Does Algeria’s Law 03-05 protect AI-generated code or content?

Law 03-05 grants copyright to the “original innovator” of a literary or artistic work — a formulation centered on human creativity. It contains no provisions for works generated by AI systems without meaningful human creative contribution. Purely AI-generated content (where no human made the creative decisions) likely cannot be registered at ONDA and would not be enforceable as copyright against competitors who copy it. AI-assisted works — where a human directs the AI, selects among outputs, and substantially modifies the result — are more defensibly human-authored under current law, and ONDA registration for such works is recommended.

Can an Algerian startup protect AI-generated trade secrets if copyright doesn’t apply?
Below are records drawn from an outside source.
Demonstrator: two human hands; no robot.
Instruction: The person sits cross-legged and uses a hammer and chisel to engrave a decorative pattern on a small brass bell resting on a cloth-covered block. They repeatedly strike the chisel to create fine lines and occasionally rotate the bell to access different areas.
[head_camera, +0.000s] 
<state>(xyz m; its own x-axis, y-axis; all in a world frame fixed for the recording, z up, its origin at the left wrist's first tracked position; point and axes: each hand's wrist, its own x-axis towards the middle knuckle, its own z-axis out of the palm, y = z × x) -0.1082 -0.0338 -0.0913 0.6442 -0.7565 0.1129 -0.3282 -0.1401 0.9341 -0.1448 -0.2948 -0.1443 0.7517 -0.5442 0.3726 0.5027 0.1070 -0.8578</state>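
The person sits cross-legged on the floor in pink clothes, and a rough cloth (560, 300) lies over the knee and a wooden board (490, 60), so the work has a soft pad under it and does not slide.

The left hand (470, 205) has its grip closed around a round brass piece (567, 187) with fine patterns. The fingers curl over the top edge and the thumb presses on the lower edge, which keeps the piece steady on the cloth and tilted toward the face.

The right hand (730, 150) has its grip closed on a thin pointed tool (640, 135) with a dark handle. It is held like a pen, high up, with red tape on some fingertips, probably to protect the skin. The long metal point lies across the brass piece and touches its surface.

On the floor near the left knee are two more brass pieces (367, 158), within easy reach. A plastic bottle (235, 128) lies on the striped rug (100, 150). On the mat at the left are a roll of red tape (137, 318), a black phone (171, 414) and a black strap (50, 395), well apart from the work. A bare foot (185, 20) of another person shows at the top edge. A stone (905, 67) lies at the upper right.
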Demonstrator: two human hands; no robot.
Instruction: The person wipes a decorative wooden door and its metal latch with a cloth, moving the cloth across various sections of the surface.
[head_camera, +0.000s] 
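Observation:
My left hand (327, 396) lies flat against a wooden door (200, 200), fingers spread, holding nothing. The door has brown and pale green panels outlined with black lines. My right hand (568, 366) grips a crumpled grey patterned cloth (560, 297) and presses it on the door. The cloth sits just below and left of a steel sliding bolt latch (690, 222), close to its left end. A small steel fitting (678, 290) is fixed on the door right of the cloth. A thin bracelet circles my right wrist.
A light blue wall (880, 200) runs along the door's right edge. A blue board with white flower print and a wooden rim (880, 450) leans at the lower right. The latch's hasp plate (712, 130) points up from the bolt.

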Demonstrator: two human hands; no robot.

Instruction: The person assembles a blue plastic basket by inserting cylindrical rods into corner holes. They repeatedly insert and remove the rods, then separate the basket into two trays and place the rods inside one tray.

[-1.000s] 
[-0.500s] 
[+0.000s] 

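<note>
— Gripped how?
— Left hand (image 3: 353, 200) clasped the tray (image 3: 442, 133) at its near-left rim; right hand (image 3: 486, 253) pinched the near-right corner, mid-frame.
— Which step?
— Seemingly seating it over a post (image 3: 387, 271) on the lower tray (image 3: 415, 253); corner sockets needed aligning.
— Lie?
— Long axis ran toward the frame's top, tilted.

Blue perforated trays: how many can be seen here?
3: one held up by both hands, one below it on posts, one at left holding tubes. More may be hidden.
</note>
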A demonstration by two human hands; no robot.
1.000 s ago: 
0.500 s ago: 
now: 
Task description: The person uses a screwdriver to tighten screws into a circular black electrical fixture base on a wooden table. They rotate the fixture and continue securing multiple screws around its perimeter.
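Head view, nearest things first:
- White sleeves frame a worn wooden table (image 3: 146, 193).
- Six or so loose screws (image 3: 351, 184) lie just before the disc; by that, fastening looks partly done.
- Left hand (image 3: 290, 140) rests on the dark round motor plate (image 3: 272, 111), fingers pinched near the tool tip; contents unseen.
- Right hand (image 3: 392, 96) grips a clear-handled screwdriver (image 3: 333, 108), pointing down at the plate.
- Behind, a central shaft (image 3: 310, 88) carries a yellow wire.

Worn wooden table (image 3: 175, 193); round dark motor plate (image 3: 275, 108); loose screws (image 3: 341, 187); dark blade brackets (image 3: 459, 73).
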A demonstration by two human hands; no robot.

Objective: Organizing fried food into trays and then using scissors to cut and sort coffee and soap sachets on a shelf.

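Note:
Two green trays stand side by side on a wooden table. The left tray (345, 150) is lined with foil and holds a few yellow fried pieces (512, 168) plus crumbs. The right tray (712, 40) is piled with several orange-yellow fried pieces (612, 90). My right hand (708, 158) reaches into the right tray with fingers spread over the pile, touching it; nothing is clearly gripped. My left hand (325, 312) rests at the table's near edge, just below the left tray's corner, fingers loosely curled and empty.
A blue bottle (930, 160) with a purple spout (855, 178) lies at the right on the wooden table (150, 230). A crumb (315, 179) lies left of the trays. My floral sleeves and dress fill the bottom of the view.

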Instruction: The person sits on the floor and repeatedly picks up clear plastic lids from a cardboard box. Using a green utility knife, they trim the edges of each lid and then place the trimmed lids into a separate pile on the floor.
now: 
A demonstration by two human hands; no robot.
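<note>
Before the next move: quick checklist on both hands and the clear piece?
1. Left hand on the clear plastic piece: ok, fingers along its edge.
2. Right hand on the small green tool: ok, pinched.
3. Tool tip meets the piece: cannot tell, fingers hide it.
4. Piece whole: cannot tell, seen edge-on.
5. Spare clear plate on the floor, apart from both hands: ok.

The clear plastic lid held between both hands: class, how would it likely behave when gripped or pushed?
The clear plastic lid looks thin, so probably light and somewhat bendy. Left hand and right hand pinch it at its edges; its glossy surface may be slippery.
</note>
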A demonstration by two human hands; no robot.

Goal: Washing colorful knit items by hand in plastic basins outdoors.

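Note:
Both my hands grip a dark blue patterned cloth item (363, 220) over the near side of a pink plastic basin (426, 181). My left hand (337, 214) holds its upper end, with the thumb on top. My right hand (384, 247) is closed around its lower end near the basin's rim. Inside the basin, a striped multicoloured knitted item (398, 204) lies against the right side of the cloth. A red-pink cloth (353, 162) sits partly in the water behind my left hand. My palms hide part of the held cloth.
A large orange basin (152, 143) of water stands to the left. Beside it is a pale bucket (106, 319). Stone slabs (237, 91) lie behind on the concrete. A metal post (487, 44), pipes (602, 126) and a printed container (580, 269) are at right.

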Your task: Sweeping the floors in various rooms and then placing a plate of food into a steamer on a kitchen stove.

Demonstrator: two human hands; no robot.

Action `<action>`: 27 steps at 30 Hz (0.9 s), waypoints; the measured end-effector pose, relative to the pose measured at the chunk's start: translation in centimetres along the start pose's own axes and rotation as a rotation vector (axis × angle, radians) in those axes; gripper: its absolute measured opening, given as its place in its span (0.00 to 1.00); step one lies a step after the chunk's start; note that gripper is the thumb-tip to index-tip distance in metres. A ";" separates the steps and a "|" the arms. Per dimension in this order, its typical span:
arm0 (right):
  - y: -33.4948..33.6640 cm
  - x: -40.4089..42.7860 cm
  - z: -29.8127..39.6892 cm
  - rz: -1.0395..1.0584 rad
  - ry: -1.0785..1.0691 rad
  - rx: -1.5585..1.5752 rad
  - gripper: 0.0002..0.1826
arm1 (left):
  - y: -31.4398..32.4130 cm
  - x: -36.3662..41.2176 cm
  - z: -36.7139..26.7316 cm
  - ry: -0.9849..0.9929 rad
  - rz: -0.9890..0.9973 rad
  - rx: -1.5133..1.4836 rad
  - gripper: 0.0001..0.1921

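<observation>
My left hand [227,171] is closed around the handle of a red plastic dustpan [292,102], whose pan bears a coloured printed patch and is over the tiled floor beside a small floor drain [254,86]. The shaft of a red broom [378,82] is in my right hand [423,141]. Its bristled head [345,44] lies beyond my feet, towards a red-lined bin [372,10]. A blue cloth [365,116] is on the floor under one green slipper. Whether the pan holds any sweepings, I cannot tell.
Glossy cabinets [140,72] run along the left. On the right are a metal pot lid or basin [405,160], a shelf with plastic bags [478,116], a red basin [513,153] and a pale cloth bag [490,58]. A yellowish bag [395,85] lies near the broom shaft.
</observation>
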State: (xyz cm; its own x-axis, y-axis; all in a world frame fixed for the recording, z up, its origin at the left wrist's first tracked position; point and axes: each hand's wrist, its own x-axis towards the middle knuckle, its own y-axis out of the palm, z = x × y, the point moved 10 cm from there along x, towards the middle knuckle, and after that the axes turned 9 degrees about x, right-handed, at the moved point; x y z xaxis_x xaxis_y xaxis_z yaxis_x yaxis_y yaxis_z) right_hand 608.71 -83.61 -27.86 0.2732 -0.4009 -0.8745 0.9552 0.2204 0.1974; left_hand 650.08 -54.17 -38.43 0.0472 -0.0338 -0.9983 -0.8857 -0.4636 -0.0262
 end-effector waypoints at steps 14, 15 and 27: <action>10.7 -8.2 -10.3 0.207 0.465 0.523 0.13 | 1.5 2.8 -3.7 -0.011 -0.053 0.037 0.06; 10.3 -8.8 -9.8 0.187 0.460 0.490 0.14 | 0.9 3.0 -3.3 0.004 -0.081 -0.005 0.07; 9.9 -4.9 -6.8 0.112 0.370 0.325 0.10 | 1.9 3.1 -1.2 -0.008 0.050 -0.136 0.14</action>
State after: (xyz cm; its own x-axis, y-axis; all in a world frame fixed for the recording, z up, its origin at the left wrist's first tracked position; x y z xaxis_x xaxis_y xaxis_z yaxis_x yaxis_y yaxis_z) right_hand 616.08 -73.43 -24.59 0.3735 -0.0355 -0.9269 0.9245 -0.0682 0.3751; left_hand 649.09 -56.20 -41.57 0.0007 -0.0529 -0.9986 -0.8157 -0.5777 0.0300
Yes. Algeria’s civil and commercial law framework supports trade secret claims for confidential business information that derives commercial value from not being publicly known and is maintained through reasonable confidentiality measures. AI-generated model weights, training pipelines, and proprietary output methodologies can be protected as trade secrets through access restrictions, employee NDAs, and documented confidentiality protocols. This protection does not expire like copyright and does not require ONDA registration, but it ends if the secret is independently discovered or legitimately reverse-engineered by a competitor.

When will Algeria’s AI governance framework clarify IP ownership for AI-generated works?

The National AI Strategy adopted in December 2024 identifies regulatory framework development as a strategic pillar, with the ANPDP’s role proposed to expand into AI governance oversight. No specific legislative timeline for an AI copyright provision has been publicly announced. Based on Algeria’s digital governance calendar — including the 500+ digital transformation projects planned for 2025-2026 under Digital Algeria 2030 — regulatory framework consultations are likely in 2026, with legislation potentially in 2027. Startups should not wait for legislation: the three-track IP management framework (ONDA registration, trade secrets, contract allocation) is actionable today under current law.